:: PROVIDED DATA ::
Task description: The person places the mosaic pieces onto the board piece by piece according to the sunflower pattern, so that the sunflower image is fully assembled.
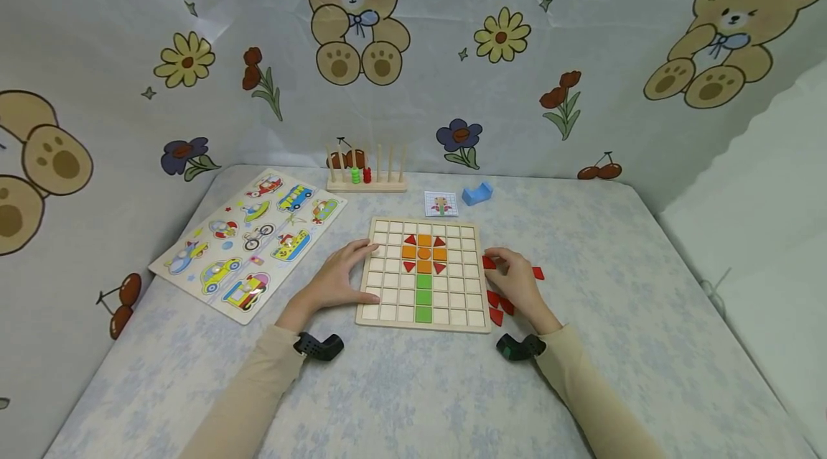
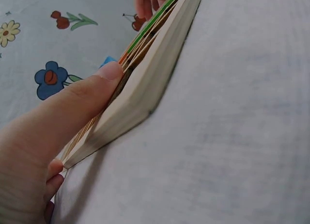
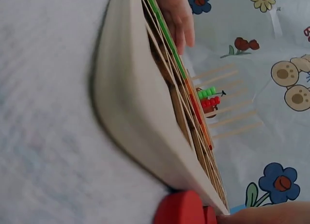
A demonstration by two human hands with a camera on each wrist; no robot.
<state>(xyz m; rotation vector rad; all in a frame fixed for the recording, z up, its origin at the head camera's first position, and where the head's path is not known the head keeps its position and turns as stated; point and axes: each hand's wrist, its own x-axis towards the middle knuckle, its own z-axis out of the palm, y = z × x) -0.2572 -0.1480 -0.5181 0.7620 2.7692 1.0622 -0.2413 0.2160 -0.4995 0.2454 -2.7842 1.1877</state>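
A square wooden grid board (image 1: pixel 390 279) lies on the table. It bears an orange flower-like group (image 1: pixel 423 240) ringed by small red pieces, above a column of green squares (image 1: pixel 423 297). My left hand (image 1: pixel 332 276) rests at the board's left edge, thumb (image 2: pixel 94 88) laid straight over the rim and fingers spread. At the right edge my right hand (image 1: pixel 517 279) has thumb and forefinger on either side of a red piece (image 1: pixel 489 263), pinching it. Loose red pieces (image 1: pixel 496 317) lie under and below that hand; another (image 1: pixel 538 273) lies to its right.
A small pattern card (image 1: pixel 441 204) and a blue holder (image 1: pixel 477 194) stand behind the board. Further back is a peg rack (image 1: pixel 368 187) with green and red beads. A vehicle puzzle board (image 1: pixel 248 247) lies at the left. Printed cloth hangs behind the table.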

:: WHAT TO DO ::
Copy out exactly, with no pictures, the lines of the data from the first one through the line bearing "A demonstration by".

:: RESULT OF THE TASK ::
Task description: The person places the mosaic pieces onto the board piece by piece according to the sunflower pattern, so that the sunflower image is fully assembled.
A demonstration by two human hands with a camera on each wrist; no robot.

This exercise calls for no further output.